FOR IMMEDIATE RELEASE ENRD
MONDAY, NOVEMBER 19, 2007 (202) 514-2007
WWW.USDOJ.GOV/USAO/txe TDD (202) 514-1888
ROWAN COMPANIES SENTENCED FOR ENVIRONMENTAL CRIMES IN CONNECTION WITH OIL AND GAS DRILLING OPERATIONS
WASHINGTON – Rowan Companies, Inc., (Rowan) a major oil and gas drilling company, was sentenced today to three years probation in U.S. District Court in Beaumont, Texas, in connection with the routine discharge of pollutants and garbage into the Gulf of Mexico from one of the firm’s oil rigs, the Midland, the Justice Department announced.
Rowan will pay a $7 million dollar criminal fine, along with a $1 million community service payment to the Southern Environmental Enforcement Network (SEEN) for the purpose of environmental training, education, and enforcement coordination concerning violations of the Clean Water Act (CWA.) Rowan also provided a community service payment of $1 million to the National Marine Sanctuaries Foundation to be used for preservation and protection projects at the Flower Garden and Stetson Banks National Marine Sanctuary located in the Gulf of Mexico off the coasts of Texas and Louisiana.

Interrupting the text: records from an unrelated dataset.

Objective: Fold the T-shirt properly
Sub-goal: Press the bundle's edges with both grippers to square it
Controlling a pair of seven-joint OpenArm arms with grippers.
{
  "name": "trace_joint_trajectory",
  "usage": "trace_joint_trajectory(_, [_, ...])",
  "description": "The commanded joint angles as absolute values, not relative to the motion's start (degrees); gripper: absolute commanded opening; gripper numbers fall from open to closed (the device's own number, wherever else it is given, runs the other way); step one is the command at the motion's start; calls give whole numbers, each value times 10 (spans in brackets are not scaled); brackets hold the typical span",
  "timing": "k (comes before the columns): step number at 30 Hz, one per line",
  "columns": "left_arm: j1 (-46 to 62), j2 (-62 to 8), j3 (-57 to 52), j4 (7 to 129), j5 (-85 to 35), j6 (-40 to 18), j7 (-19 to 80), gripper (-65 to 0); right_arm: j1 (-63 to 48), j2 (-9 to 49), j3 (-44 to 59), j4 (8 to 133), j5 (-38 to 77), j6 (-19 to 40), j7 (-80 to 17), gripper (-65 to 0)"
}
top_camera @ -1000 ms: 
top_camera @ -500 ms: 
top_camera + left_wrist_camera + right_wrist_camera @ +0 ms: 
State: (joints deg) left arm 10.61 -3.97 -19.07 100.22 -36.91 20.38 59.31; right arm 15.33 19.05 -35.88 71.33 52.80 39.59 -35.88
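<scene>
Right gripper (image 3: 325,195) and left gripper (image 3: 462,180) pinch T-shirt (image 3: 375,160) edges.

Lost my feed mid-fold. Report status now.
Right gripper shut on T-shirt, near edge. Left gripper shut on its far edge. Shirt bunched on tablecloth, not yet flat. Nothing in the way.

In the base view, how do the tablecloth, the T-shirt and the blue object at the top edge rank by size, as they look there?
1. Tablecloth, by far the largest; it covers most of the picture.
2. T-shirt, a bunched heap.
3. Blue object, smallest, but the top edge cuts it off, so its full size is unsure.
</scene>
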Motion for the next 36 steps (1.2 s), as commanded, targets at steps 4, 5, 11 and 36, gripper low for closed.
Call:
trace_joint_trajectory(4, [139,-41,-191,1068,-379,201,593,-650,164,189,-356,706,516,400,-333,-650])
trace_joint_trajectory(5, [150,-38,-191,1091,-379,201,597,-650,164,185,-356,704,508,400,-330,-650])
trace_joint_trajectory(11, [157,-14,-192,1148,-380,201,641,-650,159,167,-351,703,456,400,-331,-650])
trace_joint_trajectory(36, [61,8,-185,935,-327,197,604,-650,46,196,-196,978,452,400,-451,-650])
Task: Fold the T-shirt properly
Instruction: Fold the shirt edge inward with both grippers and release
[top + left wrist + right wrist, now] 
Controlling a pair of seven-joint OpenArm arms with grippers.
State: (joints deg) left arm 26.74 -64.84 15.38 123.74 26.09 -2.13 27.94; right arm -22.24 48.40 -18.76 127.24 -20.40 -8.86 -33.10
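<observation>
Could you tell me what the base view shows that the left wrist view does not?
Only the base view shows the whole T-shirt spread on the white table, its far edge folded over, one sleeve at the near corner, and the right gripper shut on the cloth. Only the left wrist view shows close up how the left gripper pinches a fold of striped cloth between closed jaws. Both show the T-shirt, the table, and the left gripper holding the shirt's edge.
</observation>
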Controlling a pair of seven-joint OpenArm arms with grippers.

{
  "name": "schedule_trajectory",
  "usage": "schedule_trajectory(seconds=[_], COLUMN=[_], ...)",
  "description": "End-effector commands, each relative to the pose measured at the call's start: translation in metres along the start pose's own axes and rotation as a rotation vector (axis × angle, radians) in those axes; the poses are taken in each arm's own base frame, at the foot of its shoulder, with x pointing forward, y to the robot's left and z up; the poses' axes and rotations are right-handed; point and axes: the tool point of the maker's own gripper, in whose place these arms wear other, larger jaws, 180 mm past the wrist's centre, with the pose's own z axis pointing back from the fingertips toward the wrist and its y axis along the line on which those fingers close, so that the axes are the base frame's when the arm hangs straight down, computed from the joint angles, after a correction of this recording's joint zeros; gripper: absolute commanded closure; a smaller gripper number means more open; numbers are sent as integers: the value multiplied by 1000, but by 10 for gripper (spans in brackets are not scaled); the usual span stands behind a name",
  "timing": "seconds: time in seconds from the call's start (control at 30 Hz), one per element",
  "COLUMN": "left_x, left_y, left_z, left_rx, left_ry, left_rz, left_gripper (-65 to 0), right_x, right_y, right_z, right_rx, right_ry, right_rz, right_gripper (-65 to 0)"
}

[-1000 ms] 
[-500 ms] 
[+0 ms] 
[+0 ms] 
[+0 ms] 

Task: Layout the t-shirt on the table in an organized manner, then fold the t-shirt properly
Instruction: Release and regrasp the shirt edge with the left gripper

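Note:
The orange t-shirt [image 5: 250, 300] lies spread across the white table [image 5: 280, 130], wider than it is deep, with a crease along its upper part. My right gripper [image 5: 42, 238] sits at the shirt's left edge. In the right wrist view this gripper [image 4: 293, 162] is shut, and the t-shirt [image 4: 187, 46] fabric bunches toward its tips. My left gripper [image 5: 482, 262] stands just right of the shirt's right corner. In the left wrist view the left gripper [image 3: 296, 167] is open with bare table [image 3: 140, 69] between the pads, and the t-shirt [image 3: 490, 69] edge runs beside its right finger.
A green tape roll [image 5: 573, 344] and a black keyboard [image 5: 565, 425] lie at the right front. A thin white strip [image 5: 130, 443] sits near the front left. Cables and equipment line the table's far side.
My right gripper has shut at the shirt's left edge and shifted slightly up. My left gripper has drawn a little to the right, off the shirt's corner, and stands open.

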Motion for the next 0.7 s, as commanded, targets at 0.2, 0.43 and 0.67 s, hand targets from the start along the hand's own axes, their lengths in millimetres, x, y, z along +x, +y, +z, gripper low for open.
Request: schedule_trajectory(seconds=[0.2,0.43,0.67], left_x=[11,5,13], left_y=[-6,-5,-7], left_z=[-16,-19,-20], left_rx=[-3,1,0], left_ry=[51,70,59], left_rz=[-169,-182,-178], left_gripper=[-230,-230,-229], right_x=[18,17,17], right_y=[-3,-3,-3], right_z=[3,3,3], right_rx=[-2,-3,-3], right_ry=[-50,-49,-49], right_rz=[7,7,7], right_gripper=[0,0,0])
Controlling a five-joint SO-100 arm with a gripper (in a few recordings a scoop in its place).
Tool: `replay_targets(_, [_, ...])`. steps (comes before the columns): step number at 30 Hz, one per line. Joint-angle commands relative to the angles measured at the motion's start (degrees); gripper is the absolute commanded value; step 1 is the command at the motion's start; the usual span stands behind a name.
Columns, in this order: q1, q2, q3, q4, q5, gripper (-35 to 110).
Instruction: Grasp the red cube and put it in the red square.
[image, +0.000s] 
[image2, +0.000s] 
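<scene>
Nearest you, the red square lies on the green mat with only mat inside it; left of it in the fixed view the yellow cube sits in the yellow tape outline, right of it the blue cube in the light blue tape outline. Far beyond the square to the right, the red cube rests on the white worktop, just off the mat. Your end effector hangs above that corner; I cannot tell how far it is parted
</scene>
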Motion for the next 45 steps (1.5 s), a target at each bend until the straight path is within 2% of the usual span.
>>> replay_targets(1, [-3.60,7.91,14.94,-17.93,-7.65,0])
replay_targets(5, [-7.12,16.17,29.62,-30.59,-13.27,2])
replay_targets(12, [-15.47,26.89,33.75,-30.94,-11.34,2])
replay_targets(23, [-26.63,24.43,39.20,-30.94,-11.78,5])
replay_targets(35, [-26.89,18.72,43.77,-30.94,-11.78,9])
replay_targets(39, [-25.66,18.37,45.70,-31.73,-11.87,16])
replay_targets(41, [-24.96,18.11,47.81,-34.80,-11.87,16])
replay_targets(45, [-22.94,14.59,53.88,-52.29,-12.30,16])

In addition, as a term of probation, Rowan will reorganize its corporate structure to add an environmental division and to implement a comprehensive environmental compliance plan under which the company will commit that all of its rigs operating in U.S. waters will comply with U.S. and international environmental laws. In cooperation with the U.S. Environmental Protection Agency and the U.S. Coast Guard, Rowan will develop new sandblasting techniques and help establish new industry standards for the minimization and containment of sandblasting debris over water.
Rowan pleaded guilty to the charges on October 9, 2007 in Beaumont.
According to the facts presented in Court, the operation and cleaning of offshore drilling rigs created substantial amounts of waste. For example, the hydraulic cranes on board the Rig Midland required the use of large amounts of fresh hydraulic oil, and routine maintenance and operation of the rig necessitated the use of chemicals, paint, and other materials.
The government’s investigation revealed that between 2002 and 2004, employees on the Rig Midland routinely discharged waste hydraulic oil mixed with water, used paint, paint cans, and other pollutants and garbage into the Gulf of Mexico and failed to notify the government of the discharges in violation of the CWA and the Act to Prevent Pollution from Ships (APPS). The charges associated with these violations were filed in the Eastern District of Texas. In the Eastern District of Louisiana, Rowan pleaded guilty to one CWA felony count for discharging pollutants into the Sabine River as a result of sand blasting operations used to clean the rig in Port Fourchon in 2004.
The case was investigated by the Environmental Protection Agency’s Criminal Investigation Division and the Coast Guard Criminal Investigative Service. It was prosecuted by the Justice Department’s Environmental Crimes Section and the U.S. Attorney’s Office for the Eastern Districts of Texas and Louisiana.